--- What to work on ---
Nothing may be added, dropped, or altered; restate the listing word for word.

--- Material provided ---
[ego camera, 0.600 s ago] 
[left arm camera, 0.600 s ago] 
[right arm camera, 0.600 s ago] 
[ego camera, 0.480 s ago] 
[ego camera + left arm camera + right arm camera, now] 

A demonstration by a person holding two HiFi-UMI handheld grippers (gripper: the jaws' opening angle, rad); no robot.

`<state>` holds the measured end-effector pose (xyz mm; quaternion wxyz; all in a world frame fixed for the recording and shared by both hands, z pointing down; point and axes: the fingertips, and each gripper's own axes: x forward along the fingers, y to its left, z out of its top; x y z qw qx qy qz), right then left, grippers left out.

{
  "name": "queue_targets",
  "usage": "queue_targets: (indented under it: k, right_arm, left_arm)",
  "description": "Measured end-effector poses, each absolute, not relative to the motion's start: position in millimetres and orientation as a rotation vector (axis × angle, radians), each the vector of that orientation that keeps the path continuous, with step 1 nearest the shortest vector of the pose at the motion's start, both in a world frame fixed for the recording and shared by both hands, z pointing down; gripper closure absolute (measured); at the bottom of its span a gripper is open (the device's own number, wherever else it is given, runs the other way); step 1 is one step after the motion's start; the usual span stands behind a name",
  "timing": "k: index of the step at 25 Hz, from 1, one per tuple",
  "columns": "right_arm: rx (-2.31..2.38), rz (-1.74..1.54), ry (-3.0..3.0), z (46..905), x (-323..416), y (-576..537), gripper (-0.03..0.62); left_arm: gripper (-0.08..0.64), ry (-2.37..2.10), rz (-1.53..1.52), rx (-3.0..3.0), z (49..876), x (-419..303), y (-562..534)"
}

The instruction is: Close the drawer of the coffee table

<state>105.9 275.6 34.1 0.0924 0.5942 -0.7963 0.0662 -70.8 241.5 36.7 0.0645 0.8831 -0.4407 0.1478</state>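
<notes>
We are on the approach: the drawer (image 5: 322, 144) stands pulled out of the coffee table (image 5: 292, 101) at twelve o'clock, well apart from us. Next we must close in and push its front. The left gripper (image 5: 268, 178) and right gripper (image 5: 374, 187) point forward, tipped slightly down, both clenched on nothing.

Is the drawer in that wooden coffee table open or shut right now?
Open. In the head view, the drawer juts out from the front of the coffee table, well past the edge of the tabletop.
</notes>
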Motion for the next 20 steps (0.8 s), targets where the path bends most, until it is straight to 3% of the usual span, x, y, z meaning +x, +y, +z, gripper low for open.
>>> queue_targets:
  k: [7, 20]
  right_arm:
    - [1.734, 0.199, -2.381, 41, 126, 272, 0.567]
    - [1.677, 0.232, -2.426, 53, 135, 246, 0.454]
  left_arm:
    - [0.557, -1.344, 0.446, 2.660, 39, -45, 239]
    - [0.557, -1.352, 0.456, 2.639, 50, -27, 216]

--- Exercise result ---
[ego camera, 0.600 s ago] 
[left arm camera, 0.600 s ago] 
[right arm camera, 0.600 s ago] 
[ego camera, 0.480 s ago] 
[ego camera + left arm camera + right arm camera, now] 

A demonstration by a person holding two HiFi-UMI handheld grippers (gripper: the jaws' opening angle, rad); no robot.

`<state>` holds the measured end-effector pose (xyz mm; quaternion wxyz; all in a world frame fixed for the recording and shared by both hands, z pointing down; point and axes: the fingertips, and each gripper's own axes: x forward along the fingers, y to its left, z out of its top; x y z qw qx qy qz), right then left, grippers left out.

{
  "name": "queue_targets",
  "usage": "queue_targets: (indented under it: k, right_arm, left_arm)",
  "description": "Measured end-effector poses, each absolute, not relative to the motion's start: position in millimetres and orientation as a rotation vector (axis × angle, radians), each the vector of that orientation that keeps the path continuous, with step 1 nearest the shortest vector of the pose at the motion's start, both in a world frame fixed for the recording and shared by both hands, z pointing down; gripper closure absolute (measured); at the bottom of its span a gripper is open (the device's own number, wherever else it is given, runs the other way); step 1 is one step after the motion's start; the usual span stands behind a name",
  "timing": "k: index of the step at 25 Hz, from 1, one per tuple",
  "columns": "right_arm: rx (-2.31..2.38), rz (-1.74..1.54), ry (-3.0..3.0), z (46..905), x (-323..416), y (-576..537), gripper (-0.03..0.62); left_arm: gripper (-0.08..0.64), ry (-2.37..2.10), rz (-1.53..1.52), rx (-3.0..3.0), z (49..876), x (-419..303), y (-562..534)"
}

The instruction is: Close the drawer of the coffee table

<state>105.9 275.6 34.1 0.0924 0.5942 -0.7963 0.0662 -70.8 241.5 36.7 0.0645 0.8831 -0.4407 0.1478</state>
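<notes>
We are on the approach: the drawer (image 5: 322, 144) stands pulled out of the coffee table (image 5: 292, 101) at twelve o'clock, well apart from us. Next we must close in and push its front. The left gripper (image 5: 268, 178) and right gripper (image 5: 374, 187) point forward, tipped slightly down, both clenched on nothing.

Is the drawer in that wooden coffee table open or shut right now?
Open. In the head view, the drawer juts out from the front of the coffee table, well past the edge of the tabletop.
</notes>
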Motion for the next 20 steps (0.8 s), targets where the path bends most, until it is straight to 3% of the usual span, x, y, z meaning +x, +y, +z, gripper low for open.
>>> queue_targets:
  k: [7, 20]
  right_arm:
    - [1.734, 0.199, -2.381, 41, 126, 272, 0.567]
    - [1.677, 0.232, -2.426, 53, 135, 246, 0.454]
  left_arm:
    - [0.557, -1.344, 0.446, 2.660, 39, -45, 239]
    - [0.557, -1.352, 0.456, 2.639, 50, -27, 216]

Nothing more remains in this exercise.